Together as One
Filmmaker: Kilian Lamtur Tanlaka
Year of production: 2013
Location: Kumbo, Cameroon
Duration: 39 minutes.
Sound: mono
Language: Lamnso’, English
English Subtitles
“Together as one” shows the social use of kola nut in Nso’ society.
Nso’ is the biggest Kingdom of the Western Grassfields and an ethnic group in the northeast corner of Cameroon’s North West region. Its capital Kumbo is where the ruler (Fon) lives. The Nso’ population counts Christians, Muslims, and followers of “indigenous” religious beliefs. This film shows what a thing, a nut or a natural resource, can mean to people. Kola nut is an item around which the feeling, experience, sense, and lived “reality” of belonging, togetherness, being together, unity, oneness, friendship and peace is being expressed.
The kola nut thus plays an important role in bringing very diverse people together, irrespective of their religion, village, quarter, or thoughts.
In this sense, kola nut brings about a feeling of togetherness, fellowship, and belonging to a group.
Copyright: 2013 Visual Cultural Studies, University of Tromsø
Thesis
ABSTRACT This thesis is about the consequences of kola nut use amongst the Nso’ people. It offers an analysis of the socio-cultural context where kola is used and its cultural significance. The sense of unity, togetherness, and belonging is one of the issues that is connected to the production and reproduction of the social world we are engaged in. Thus, this study on kola nut practices is all about how identities power and gender roles are constructed and re-constructed around the practice of gathering, distributing and chewing of kola nut.

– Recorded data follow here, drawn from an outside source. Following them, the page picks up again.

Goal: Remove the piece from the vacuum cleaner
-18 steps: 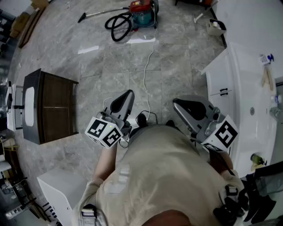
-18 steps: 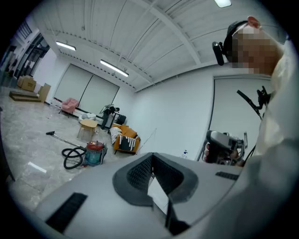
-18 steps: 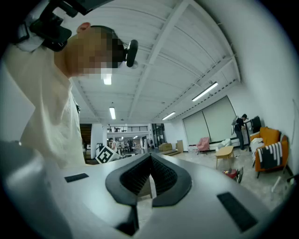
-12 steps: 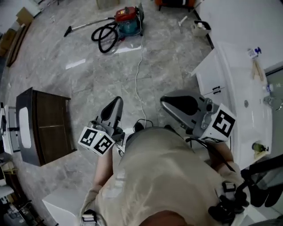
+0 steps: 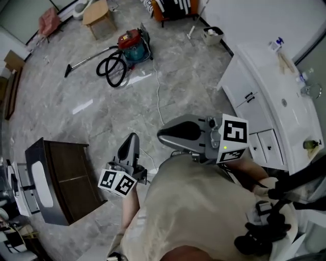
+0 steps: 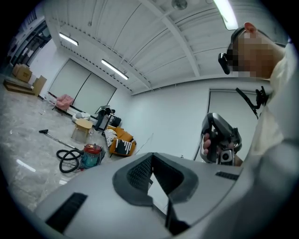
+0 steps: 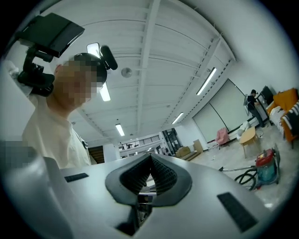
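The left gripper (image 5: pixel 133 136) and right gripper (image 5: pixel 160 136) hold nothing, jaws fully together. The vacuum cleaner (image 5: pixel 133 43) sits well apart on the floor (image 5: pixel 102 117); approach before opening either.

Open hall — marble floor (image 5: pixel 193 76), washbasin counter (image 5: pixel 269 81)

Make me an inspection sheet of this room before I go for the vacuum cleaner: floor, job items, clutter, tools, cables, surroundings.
Surface: grey marble floor.
Job's things: red and teal vacuum cleaner on the floor, far from both tools; black hose coiled beside it.
Clutter: wooden stool beyond the vacuum cleaner.
Tools: left tool shut, empty; right tool shut, empty.
Cables: white cord running from the vacuum cleaner toward the person.
Surroundings: dark cabinet at left, white vanity at right.
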A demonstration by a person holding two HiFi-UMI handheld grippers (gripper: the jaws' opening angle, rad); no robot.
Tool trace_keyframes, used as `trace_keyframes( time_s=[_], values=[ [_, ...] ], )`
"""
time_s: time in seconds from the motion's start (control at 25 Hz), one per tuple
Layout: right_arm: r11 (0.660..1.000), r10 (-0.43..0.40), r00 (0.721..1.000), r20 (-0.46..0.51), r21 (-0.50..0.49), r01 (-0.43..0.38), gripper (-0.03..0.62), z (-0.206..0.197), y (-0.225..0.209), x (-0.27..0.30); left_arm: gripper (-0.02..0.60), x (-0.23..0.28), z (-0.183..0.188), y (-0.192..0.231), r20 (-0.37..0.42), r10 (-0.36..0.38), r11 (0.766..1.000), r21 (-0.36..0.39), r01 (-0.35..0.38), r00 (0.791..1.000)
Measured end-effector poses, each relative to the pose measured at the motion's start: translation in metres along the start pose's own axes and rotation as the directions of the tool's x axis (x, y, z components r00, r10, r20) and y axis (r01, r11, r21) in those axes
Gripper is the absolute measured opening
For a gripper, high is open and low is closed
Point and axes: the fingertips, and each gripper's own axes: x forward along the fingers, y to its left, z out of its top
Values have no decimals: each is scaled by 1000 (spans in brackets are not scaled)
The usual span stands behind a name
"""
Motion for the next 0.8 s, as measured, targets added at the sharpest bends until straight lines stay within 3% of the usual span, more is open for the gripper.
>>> trace_keyframes(
  time_s=[0.36, 0.56, 0.8],
  values=[
    [991, 93, 994, -59, 100, -87, 3, -14, 4, 43, 5, -30, 9, 27, 34, 77, 996, -57, -75, 996],
    [984, 115, 992, -49, 144, -107, 3, -11, -11, 41, 5, -14, 3, 35, -18, 85, 993, -82, -86, 996],
    [976, 122, 992, -14, 184, -118, 3, 3, -60, 3, 5, 39, 6, 32, -54, 119, 992, -38, -122, 991]
  ],
)
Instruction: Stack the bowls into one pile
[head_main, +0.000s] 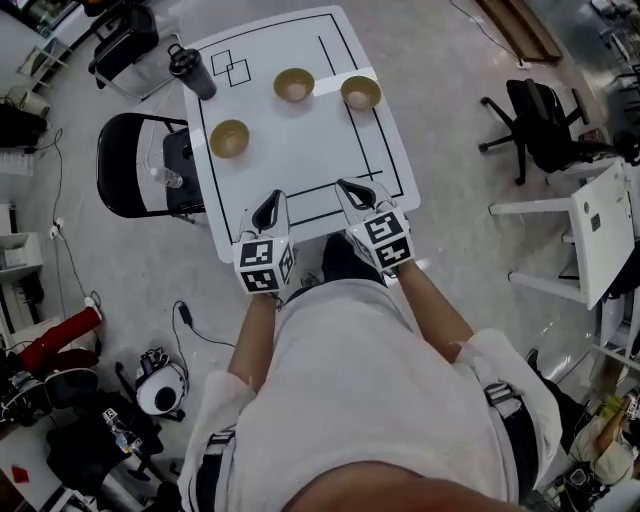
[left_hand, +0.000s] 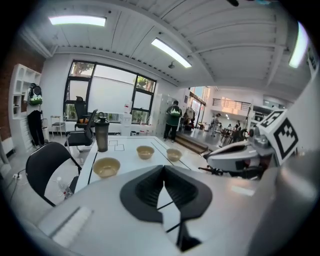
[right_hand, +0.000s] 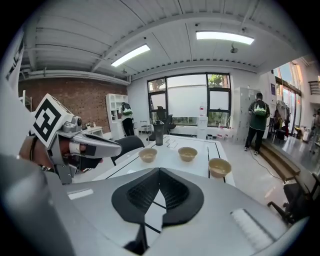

The use kola nut in various social situations contribute to the sense of construction and re-construction of Nso’ identity and belonging. I decided to follow many people to fully grasp element enabling me understand the meaning of kola nut use in a diverse society. From what I saw during my fieldwork in all the settings where kola nuts were being shared in Nso’, I discovered that kola nut practices are important in understanding successful integration of the Nso’ people in the sense that whether they are literates, illiterates, traders, farmers, scholars, Traditionalists, Christians, Muslims; they all share and eat kola nut. It is about the construction and reconstruction of social identity despite the forces of modernization and globalization.